* **Exercise**: Down to the last line, restate the listing below exactly.

*** Data provided ***

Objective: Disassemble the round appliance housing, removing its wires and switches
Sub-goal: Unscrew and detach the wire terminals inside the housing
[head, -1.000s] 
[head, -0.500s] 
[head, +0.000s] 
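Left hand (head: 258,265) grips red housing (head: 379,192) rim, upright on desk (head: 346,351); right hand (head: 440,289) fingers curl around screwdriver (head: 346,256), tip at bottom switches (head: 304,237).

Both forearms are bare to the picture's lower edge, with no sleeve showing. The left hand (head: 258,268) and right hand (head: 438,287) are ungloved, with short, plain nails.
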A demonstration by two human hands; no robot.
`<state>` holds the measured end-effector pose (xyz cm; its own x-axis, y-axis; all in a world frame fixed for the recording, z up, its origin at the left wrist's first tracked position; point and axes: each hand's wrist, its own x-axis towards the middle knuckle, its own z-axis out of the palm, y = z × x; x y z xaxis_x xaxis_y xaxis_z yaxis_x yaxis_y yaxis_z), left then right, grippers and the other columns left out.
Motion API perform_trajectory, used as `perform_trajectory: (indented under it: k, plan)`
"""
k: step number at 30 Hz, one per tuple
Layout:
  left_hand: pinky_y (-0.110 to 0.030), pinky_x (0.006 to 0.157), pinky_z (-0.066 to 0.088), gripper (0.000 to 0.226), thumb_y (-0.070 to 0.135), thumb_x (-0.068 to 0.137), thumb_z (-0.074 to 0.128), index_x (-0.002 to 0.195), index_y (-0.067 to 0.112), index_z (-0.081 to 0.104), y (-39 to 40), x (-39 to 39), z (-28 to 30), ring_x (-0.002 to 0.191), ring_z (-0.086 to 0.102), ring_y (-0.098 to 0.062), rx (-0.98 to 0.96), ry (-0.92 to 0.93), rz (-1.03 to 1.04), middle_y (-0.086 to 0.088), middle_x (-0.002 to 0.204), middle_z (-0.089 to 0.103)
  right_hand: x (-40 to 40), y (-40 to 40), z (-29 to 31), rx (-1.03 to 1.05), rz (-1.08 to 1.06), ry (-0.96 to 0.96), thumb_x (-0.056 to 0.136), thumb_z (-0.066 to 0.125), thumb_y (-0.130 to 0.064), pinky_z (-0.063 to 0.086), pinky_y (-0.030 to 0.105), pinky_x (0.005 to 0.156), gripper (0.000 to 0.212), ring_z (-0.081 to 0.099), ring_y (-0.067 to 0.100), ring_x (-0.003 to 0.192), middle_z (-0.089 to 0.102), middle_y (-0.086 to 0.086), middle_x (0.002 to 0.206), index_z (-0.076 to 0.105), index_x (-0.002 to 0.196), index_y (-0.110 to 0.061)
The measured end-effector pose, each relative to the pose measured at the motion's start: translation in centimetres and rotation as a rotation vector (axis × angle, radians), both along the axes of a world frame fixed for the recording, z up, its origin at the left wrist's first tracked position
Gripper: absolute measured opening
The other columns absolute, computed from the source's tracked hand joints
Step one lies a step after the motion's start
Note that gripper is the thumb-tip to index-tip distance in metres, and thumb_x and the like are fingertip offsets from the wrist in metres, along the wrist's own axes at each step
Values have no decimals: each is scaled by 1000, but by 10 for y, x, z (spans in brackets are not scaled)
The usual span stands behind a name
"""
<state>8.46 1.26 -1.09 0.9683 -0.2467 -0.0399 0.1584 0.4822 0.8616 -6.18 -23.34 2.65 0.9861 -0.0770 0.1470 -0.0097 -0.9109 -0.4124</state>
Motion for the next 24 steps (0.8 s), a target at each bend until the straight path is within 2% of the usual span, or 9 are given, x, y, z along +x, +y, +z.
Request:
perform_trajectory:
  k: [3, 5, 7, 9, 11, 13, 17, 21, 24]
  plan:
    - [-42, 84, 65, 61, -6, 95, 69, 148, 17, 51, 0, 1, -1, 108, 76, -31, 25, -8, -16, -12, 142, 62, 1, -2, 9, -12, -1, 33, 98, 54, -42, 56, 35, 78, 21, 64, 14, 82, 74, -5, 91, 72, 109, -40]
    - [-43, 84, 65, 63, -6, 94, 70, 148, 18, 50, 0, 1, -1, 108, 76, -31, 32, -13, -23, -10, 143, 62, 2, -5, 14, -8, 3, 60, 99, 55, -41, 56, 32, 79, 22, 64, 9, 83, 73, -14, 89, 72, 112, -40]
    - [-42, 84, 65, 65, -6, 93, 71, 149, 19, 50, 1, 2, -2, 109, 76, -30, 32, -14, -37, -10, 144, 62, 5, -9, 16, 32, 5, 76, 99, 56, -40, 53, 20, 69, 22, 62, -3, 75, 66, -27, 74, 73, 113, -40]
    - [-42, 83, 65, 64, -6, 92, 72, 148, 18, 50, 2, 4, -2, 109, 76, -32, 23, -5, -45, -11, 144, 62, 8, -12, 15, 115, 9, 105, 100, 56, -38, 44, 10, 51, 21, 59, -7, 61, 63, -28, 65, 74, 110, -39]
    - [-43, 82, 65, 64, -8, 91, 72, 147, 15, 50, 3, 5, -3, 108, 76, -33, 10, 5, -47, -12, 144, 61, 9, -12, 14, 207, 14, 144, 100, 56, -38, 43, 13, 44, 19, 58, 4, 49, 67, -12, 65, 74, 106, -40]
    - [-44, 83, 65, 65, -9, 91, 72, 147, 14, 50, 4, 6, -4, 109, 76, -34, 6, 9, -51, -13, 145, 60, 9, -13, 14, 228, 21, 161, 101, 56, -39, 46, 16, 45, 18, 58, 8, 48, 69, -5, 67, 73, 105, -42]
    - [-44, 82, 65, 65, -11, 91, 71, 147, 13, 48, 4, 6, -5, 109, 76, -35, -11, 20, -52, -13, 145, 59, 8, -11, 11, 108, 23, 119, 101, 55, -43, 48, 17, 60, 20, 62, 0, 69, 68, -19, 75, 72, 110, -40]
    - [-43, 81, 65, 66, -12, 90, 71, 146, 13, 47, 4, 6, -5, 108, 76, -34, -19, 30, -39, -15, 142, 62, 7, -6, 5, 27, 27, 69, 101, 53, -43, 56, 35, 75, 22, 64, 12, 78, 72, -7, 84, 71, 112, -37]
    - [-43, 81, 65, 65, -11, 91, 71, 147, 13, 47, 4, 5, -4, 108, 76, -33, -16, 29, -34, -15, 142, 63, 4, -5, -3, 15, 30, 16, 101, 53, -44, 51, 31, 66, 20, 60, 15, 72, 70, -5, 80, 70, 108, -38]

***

* **Completed exercise**:
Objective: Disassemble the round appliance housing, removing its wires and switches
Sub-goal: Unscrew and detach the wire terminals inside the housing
[head, -1.000s] 
[head, -0.500s] 
[head, +0.000s] 
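Left hand (head: 258,265) grips red housing (head: 379,192) rim, upright on desk (head: 346,351); right hand (head: 440,289) fingers curl around screwdriver (head: 346,256), tip at bottom switches (head: 304,237).

Both forearms are bare to the picture's lower edge, with no sleeve showing. The left hand (head: 258,268) and right hand (head: 438,287) are ungloved, with short, plain nails.
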A demonstration by two human hands; no robot.
`<state>` holds the measured end-effector pose (xyz cm; its own x-axis, y-axis; all in a world frame fixed for the recording, z up, its origin at the left wrist's first tracked position; point and axes: each hand's wrist, its own x-axis towards the middle knuckle, its own z-axis out of the palm, y = z × x; x y z xaxis_x xaxis_y xaxis_z yaxis_x yaxis_y yaxis_z), left then right, grippers and the other columns left out.
Motion API perform_trajectory, used as `perform_trajectory: (indented under it: k, plan)`
"""
k: step number at 30 Hz, one per tuple
Layout:
  left_hand: pinky_y (-0.110 to 0.030), pinky_x (0.006 to 0.157), pinky_z (-0.066 to 0.088), gripper (0.000 to 0.226), thumb_y (-0.070 to 0.135), thumb_x (-0.068 to 0.137), thumb_z (-0.074 to 0.128), index_x (-0.002 to 0.195), index_y (-0.067 to 0.112), index_z (-0.081 to 0.104), y (-39 to 40), x (-39 to 39), z (-28 to 30), ring_x (-0.002 to 0.191), ring_z (-0.086 to 0.102), ring_y (-0.098 to 0.062), rx (-0.98 to 0.96), ry (-0.92 to 0.93), rz (-1.03 to 1.04), middle_y (-0.086 to 0.088), middle_x (-0.002 to 0.204), middle_z (-0.089 to 0.103)
  right_hand: x (-40 to 40), y (-40 to 40), z (-29 to 31), rx (-1.03 to 1.05), rz (-1.08 to 1.06), ry (-0.96 to 0.96), thumb_x (-0.056 to 0.136), thumb_z (-0.066 to 0.125), thumb_y (-0.130 to 0.064), pinky_z (-0.063 to 0.086), pinky_y (-0.030 to 0.105), pinky_x (0.005 to 0.156), gripper (0.000 to 0.212), ring_z (-0.081 to 0.099), ring_y (-0.067 to 0.100), ring_x (-0.003 to 0.192), middle_z (-0.089 to 0.102), middle_y (-0.086 to 0.086), middle_x (0.002 to 0.206), index_z (-0.076 to 0.105), index_x (-0.002 to 0.196), index_y (-0.110 to 0.061)
The measured end-effector pose, each relative to the pose measured at the motion's start: translation in centimetres and rotation as a rotation vector (axis × angle, radians), both along the axes of a world frame fixed for the recording, z up, its origin at the left wrist's first tracked position
Gripper: absolute measured opening
The other columns absolute, computed from the source's tracked hand joints
Step one lies a step after the motion's start
Note that gripper is the thumb-tip to index-tip distance in metres, and thumb_x and the like are fingertip offsets from the wrist in metres, along the wrist's own axes at each step
Values have no decimals: each is scaled by 1000, but by 10 for y, x, z (spans in brackets are not scaled)
The usual span stands behind a name
"""
<state>8.46 1.26 -1.09 0.9683 -0.2467 -0.0399 0.1584 0.4822 0.8616 -6.18 -23.34 2.65 0.9861 -0.0770 0.1470 -0.0097 -0.9109 -0.4124</state>
Motion for the next 24 steps (0.8 s), a target at each bend until the straight path is within 2% of the usual span, or 9 are given, x, y, z along +x, +y, +z.
Request:
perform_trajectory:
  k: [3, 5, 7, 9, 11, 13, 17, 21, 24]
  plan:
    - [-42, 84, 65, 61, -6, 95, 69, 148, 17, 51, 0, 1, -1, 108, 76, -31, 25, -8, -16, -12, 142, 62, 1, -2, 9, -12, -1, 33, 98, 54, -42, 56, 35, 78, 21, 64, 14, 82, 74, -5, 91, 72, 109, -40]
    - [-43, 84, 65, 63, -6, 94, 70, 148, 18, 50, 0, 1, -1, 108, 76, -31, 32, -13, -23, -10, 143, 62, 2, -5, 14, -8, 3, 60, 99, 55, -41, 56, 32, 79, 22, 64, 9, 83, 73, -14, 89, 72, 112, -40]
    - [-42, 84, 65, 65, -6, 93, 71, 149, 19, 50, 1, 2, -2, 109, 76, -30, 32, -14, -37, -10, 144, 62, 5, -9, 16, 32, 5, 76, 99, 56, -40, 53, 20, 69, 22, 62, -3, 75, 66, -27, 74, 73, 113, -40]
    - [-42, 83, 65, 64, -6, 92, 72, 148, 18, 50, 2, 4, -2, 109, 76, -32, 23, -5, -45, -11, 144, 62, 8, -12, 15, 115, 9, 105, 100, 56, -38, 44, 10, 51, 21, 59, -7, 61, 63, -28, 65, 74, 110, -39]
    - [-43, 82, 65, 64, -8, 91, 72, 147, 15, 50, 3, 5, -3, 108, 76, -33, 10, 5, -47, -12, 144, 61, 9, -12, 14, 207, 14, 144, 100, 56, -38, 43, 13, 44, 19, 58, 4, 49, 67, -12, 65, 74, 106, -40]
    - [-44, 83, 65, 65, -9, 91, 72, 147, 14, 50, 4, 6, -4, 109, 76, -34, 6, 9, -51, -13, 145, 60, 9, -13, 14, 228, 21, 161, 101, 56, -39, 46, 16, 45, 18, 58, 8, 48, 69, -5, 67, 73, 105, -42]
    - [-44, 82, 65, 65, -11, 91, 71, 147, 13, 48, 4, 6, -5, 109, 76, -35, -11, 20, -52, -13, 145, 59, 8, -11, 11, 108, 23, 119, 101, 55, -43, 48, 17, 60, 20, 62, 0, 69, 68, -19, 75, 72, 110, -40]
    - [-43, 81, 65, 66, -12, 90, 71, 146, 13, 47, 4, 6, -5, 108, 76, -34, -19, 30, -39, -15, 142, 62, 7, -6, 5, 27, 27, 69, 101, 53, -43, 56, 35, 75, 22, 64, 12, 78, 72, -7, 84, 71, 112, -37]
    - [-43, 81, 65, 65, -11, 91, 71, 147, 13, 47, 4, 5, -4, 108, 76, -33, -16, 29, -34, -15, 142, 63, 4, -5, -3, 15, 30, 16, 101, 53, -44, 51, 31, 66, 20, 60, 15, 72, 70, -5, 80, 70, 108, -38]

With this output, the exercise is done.